2

I have two populations A and B distributed spatially with one character Z, I want to be able to make an hexbin substracting the proportion of the character in each hexbin. Here I have the code for two theoretical populations A and B

library(hexbin)
library(ggplot2)

set.seed(2)
xA <- rnorm(1000)
set.seed(3)
yA <- rnorm(1000)
set.seed(4)
zA <- sample(c(1, 0), 20, replace = TRUE, prob = c(0.2, 0.8))
hbinA <- hexbin(xA, yA, xbins = 40, IDs = TRUE)

A <- data.frame(x = xA, y = yA, z = zA)

set.seed(5)
xB <- rnorm(1000)
set.seed(6)
yB <- rnorm(1000)
set.seed(7)
zB <- sample(c(1, 0), 20, replace = TRUE, prob = c(0.4, 0.6))
hbinB <- hexbin(xB, yB, xbins = 40, IDs = TRUE)
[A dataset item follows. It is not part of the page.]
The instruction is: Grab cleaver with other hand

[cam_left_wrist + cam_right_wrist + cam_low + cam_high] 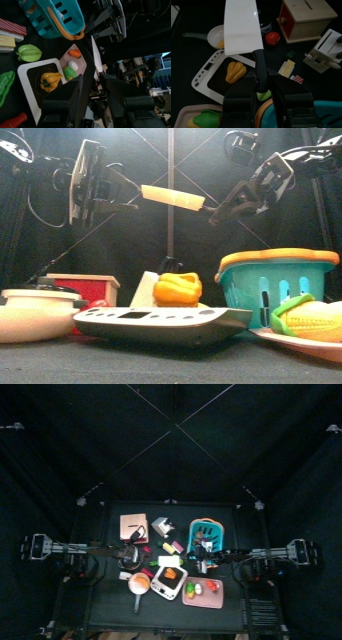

B <- data.frame(x = xB, y = yB, z = zB)


ggplot(A, aes(x, y, z = z)) + stat_summary_hex(fun = function(z) sum(z)/length(z), alpha = 0.8) +
scale_fill_gradientn(colours = c("blue","red")) +
guides(alpha = FALSE, size = FALSE)

ggplot(B, aes(x, y, z = z)) + stat_summary_hex(fun = function(z) sum(z)/length(z), alpha = 0.8) +
scale_fill_gradientn (colours = c("blue","red")) +
guides(alpha = FALSE, size = FALSE)

here is the two resulting graphs

Graph of population A

Graph of population B

My goal is to make a third graph with hexbins with the values of the difference between hexbins at the same coordinates but I don't even know how to start to do it, I have done something similar in the raster Package, but I need it as hexbins

Thanks a lot

Community
  • 1
  • 1
Derek Corcoran
  • 3,930
  • 2
  • 25
  • 54
  • I think this is really challenging. I accessed data frames that each of your graphic is drawn, which you can get with `ggplot_build()`. There are values for x and y. My hope was that hexbin in both graphics have identical center points, which are presumably value `ggplot_build()`. Unfortunately, that was not the case. If you want to be precise, I do not know what you can do. But, if you do not mind approximation, you may want to look for nearest data points. – jazzurro Sep 02 '16 at 17:05
  • That is, a hexbin point A in the first graph and a hexbin point in B are somewhat similar in both x and y values, which I confirmed by drawing graphics. Using something like `near()` in the dplyr package, you could identify a nearest point. If you then modify x and y values of one of the graphic's data frame, you could get something pretty close to a precise graphic. – jazzurro Sep 02 '16 at 17:07
  • @Derek Corcoran, Imagine that you could obtain the same hexbin for both population. What would be the difference between A and B in an hexbin where only observation of A is given? Are you considering that the variable z is zero in the hexbins where the variable was not observed? – Erick Chacon Sep 02 '16 at 17:56
  • @ErickChacon yes, basically in the data set that I have I know that where there in nothing in the hexbin it is a zero, do you think there could be a way to ensure that the hexbin are build in the same way, I mean try to make an advanced use in either stat_summary_hex or through the use of hexbin in R? – Derek Corcoran Sep 02 '16 at 18:47
  • @jazzurro thanks, with your comment I was thinking that one idea could be to try and rbind both dataframes with an extra column telling if they come from population A or B and then try to work with that, do you think that is a sensible approach? I will try that, If you think of a better Idea let me know – Derek Corcoran Sep 02 '16 at 19:01

1 Answers1

6

You need to make sure that both plots use the exact same binning. In order to achieve this, I think it is best to do the binning beforehand and then plot the results with stat_identity / geom_hex. With the variables from your code sample you ca do:

## find the bounds for the complete data 
xbnds <- range(c(A$x, B$x))
ybnds <- range(c(A$y, B$y))
nbins <- 30

#  function to make a data.frame for geom_hex that can be used with stat_identity
makeHexData <- function(df) {
 h <- hexbin(df$x, df$y, nbins, xbnds = xbnds, ybnds = ybnds, IDs = TRUE)
 data.frame(hcell2xy(h),
            z = tapply(df$z, h@cID, FUN = function(z) sum(z)/length(z)),
            cid = h@cell)
}

Ahex <- makeHexData(A)
Bhex <- makeHexData(B)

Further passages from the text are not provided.